*Directions:* Could you give back the listing below exactly, every line included?

··· Collected data ···

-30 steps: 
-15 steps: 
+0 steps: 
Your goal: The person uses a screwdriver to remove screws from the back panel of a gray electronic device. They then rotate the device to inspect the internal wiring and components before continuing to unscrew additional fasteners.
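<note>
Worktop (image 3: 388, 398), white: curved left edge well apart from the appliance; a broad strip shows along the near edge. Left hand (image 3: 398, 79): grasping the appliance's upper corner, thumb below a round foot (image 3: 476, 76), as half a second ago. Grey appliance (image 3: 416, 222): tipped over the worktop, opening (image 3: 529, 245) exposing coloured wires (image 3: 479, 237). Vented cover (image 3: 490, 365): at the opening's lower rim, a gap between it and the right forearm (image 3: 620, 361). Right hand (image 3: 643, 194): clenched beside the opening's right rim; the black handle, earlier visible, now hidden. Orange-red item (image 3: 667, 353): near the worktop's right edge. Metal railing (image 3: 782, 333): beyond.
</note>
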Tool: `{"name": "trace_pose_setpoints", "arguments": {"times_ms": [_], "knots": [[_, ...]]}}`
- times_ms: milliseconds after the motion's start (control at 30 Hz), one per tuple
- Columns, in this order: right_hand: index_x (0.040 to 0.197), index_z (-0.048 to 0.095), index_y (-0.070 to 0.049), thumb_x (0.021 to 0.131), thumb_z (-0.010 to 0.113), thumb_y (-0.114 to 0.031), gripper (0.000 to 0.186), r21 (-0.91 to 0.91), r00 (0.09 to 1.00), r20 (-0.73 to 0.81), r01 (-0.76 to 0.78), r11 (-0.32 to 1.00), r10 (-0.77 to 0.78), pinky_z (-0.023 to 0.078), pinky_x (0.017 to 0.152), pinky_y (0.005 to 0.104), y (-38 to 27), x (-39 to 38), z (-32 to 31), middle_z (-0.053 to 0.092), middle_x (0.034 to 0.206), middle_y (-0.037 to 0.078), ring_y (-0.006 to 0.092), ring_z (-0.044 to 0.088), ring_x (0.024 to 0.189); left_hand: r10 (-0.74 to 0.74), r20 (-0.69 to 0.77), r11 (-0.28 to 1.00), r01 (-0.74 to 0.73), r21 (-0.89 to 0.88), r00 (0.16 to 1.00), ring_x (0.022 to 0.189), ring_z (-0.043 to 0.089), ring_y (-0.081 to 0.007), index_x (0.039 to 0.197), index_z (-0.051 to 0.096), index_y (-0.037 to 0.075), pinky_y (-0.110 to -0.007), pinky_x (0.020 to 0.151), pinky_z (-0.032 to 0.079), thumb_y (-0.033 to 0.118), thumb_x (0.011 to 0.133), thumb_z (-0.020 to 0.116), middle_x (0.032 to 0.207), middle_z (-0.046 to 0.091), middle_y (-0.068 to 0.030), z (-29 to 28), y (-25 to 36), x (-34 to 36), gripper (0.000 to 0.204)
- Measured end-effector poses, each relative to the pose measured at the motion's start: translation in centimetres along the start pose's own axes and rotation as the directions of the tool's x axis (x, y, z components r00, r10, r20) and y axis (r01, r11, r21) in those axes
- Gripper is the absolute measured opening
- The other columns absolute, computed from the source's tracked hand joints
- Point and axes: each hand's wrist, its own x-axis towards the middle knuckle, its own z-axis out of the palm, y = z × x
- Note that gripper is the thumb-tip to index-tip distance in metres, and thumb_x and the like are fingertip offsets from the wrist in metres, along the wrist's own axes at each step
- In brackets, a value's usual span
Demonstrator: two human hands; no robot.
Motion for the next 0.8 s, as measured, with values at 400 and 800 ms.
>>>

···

*Answer space:*
-30 steps: 
-15 steps: 
+0 steps: 
Your goal: The person uses a screwdriver to remove screws from the back panel of a gray electronic device. They then rotate the device to inspect the internal wiring and components before continuing to unscrew additional fasteners.
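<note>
Worktop (image 3: 388, 398), white: curved left edge well apart from the appliance; a broad strip shows along the near edge. Left hand (image 3: 398, 79): grasping the appliance's upper corner, thumb below a round foot (image 3: 476, 76), as half a second ago. Grey appliance (image 3: 416, 222): tipped over the worktop, opening (image 3: 529, 245) exposing coloured wires (image 3: 479, 237). Vented cover (image 3: 490, 365): at the opening's lower rim, a gap between it and the right forearm (image 3: 620, 361). Right hand (image 3: 643, 194): clenched beside the opening's right rim; the black handle, earlier visible, now hidden. Orange-red item (image 3: 667, 353): near the worktop's right edge. Metal railing (image 3: 782, 333): beyond.
</note>
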Tool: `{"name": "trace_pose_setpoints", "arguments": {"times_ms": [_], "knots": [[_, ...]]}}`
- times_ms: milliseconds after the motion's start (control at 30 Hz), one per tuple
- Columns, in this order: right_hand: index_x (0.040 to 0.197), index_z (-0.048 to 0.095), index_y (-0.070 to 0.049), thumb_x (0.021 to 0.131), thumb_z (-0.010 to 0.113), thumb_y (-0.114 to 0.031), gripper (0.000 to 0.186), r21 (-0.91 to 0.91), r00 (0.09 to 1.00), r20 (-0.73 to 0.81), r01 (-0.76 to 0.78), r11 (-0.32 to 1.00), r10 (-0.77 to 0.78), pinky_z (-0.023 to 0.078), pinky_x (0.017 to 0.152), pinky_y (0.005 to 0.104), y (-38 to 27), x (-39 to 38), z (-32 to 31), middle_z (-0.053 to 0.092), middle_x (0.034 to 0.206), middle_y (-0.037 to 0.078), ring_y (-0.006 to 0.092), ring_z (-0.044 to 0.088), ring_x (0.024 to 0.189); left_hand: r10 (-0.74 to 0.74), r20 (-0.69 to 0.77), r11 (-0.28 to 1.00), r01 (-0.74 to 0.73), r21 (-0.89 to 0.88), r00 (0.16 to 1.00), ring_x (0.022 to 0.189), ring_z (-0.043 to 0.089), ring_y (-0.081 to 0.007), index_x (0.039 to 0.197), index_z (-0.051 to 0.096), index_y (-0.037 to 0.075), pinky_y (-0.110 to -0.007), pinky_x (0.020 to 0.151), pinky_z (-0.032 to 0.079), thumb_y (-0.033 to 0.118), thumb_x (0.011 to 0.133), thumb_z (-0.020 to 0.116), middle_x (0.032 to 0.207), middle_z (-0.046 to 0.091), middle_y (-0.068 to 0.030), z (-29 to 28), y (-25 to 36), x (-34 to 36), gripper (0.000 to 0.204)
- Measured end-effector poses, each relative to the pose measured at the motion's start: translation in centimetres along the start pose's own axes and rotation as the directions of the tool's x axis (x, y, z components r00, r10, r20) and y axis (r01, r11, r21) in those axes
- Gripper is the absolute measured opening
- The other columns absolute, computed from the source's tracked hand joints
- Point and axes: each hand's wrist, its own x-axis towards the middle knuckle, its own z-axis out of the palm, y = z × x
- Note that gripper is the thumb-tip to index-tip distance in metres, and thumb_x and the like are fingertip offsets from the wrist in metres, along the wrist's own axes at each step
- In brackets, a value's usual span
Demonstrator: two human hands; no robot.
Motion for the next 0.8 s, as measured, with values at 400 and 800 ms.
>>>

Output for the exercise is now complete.